A hash alone isn't going to help much; he has both a 1-char string in the set and to top it off, most of the other strings begin with (a distinct from the 1-char string one) the same string. There are some tricks (overpopulate the hash table with short string) but hashing is tricky here.

Source: 11 years of string matching work. :-) We built a multiple hash table string matcher in the early days of Hyperscan (it's gone now).

jhallenworld · on May 14, 2018

There is an Intel PEXT instruction, but I don't know the cycle count and I think it's limited to 64 bits. With PEXT the whole prefix match is four instructions.

trentnelson · on May 14, 2018

PEXT is pretty cheap... but, I still don't think I understand how what you're suggesting could optimally apply to prefix matching against all 16 strings at once, or why it would offer a substantial speed-up to the approach I've used? Can you elaborate?

jhallenworld · on May 14, 2018

Here is a small example:

Strings (written right to left):

    -----101
    --100101
    -----010
    --100010

Mask:

00111010

Table:

    Index Contents
    0000  -----101
    0001  -----010
    0010  -----101
    0011  -----010
    0100  -----101
    0101  -----010
    0110  -----101
    0111  -----010
    1000  --100101
    1001  --100010
    1010  -----101
    1011  -----010
    1100  -----101
    1101  -----010
    1110  -----101
    1111  -----010

Suppose the input is --101101

After the mask, the result is 00101000

After the compress, the result is 1010

Table index 1010 has -----101, so it's a hit. with string 101.

Now Suppose the input is --100101

After the mask, the result is 00100000

After the compress, the result is 1000

Table index 1000 has --100101, so it's a hit. with string 100101.

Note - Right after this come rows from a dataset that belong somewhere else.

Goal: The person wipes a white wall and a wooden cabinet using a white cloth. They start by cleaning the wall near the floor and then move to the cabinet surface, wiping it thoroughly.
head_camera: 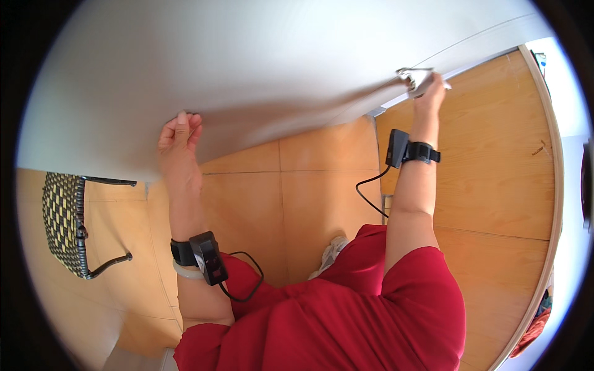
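Note:
A large smooth pale-grey panel (278, 60) spans the upper view, with a thin seam near its right end. My left hand (181, 134) is at the panel's lower left part, fingers curled, with the thumb and fingertips at the surface; whether they pinch something there cannot be told. My right hand (431, 90) is closed around a small metal-and-white fitting (415, 79) near the seam; its kind is unclear. Each forearm wears a black strapped device with a cable.
A black-and-yellow woven chair (64, 222) stands at the left on the tiled floor (241, 204). Along the right runs a wooden surface (492, 185) with a raised edge. Red-orange cloth (533, 331) lies beyond that edge.

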A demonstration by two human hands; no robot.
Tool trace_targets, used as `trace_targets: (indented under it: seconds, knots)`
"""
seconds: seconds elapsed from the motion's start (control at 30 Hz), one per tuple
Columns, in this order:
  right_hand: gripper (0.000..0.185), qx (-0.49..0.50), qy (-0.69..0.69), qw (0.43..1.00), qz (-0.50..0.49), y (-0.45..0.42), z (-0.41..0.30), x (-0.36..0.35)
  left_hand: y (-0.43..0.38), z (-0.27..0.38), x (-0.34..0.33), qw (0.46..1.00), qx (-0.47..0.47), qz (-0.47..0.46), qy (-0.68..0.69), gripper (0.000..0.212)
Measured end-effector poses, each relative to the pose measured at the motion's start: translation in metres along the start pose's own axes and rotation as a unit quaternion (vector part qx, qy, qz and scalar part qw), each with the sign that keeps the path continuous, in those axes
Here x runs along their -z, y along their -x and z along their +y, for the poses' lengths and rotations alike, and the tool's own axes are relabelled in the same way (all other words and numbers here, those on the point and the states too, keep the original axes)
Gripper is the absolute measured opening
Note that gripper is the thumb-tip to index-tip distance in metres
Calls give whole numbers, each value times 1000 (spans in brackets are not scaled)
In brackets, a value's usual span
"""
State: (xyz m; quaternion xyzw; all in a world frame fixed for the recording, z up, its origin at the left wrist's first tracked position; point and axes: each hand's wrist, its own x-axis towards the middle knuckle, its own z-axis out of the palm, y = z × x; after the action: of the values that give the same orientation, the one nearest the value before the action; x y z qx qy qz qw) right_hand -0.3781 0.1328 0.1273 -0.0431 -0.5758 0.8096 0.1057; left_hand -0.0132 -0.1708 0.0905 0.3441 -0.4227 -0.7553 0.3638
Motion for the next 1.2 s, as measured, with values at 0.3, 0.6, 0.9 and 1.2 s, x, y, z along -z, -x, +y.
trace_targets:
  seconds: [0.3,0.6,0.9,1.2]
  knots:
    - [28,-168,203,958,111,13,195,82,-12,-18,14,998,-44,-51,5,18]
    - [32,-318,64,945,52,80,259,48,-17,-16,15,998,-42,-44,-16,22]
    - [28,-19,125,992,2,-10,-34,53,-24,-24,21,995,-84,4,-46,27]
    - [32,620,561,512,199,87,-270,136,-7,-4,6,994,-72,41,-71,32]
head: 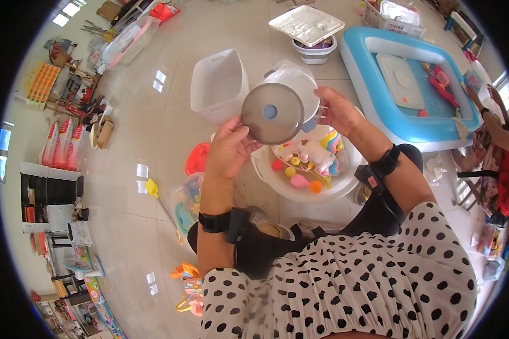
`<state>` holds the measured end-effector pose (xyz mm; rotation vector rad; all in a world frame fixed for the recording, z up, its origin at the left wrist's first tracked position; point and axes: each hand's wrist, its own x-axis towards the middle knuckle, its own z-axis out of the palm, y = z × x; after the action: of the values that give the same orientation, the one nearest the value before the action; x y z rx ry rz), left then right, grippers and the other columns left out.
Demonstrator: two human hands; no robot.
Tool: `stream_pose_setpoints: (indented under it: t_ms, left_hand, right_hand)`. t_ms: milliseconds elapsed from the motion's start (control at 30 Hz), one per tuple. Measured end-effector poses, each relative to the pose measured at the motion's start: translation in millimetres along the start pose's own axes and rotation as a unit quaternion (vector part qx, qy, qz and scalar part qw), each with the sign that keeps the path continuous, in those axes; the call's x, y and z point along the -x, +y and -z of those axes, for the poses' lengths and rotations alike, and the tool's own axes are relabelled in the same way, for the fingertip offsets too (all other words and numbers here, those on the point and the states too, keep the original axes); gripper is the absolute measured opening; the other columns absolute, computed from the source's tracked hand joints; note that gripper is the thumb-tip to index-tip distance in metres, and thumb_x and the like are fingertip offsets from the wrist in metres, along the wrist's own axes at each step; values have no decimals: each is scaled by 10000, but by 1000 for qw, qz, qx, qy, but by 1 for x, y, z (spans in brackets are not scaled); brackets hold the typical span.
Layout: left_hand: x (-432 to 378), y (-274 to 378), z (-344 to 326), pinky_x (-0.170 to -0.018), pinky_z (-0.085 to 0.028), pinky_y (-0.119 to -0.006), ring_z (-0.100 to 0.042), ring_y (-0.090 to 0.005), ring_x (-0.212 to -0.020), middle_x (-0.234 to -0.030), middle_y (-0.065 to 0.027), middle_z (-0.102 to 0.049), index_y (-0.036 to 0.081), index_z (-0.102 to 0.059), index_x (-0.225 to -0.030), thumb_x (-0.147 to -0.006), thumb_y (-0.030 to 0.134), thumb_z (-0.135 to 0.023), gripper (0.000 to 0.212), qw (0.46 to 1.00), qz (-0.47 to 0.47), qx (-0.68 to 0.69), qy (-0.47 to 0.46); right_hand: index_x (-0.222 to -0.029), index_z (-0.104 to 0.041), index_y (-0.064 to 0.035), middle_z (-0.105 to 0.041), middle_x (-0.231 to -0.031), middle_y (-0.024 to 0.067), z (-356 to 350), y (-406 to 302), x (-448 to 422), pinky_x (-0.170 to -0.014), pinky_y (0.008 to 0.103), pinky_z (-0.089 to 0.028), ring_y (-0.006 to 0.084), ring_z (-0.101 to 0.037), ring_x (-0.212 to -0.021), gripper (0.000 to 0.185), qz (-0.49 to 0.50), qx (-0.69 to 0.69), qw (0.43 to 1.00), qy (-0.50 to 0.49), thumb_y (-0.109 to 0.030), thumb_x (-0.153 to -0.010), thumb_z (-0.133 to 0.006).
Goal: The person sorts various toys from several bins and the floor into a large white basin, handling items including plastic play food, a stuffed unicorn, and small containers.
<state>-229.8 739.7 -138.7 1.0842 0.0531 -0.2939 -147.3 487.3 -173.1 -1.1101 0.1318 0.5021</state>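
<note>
My left hand [233,144] grips the edge of a round grey translucent lid [273,127] with a blue-grey knob at its centre. Behind the lid is a white round container [309,91] with blue-grey side handles, partly wrapped in clear plastic. My right hand [337,110] holds that container by its right side. The lid hides part of the container's opening. Below both hands stands a white basin [335,195] with small coloured toys and a unicorn-shaped item [318,154] in it.
A white bin [218,84] stands beyond my left hand. At the right is a blue inflatable pool [390,123] holding a doll and a white lid; another person's arm [498,125] reaches over its edge. A yellow toy shovel [152,187] and toy containers lie on the left.
</note>
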Motion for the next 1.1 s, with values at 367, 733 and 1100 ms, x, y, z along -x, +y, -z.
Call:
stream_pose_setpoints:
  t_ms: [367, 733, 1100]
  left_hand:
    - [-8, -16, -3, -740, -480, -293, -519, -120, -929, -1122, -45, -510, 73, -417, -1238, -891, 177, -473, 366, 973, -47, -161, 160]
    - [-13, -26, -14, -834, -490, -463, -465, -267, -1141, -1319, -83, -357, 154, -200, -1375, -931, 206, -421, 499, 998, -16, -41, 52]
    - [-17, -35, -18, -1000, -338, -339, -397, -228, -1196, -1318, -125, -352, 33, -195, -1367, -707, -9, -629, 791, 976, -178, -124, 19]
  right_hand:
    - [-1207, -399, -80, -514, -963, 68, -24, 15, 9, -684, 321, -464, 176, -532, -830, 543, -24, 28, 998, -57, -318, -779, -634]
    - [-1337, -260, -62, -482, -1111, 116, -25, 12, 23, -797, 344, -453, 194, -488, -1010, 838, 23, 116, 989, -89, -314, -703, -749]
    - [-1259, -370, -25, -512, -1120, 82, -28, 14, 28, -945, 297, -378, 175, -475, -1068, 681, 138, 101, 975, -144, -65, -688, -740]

trentnelson · on May 14, 2018

I can't see how this avoids needing to do a comparison against the string in the slot once you've actually found the index though. I think I need to see this in C or asm to grok what the benefits are.

resource0x · on May 14, 2018

Is there any way to quickly compute 32-bit hash code of the string using SIMD? If yes, then we get a very fast perfect hash map: https://github.com/tatumizer/pigeon_map. Hash code in question is not supposed to be of crypto quality, just "good enough" will be good enough :)

trentnelson · on May 15, 2018

Where's all this newfound interest in hash maps coming from? Once you hash something, you lose the prefix information, making it kinda' useless for this activity. Unless you create a hash for every string length variation... but, that seems like a lot of overhead for very little gain.

I also can't see how you'd get that negative match fast path performance if you were reliant on hashes. That owes its speed to the length and unique char filter working in concert.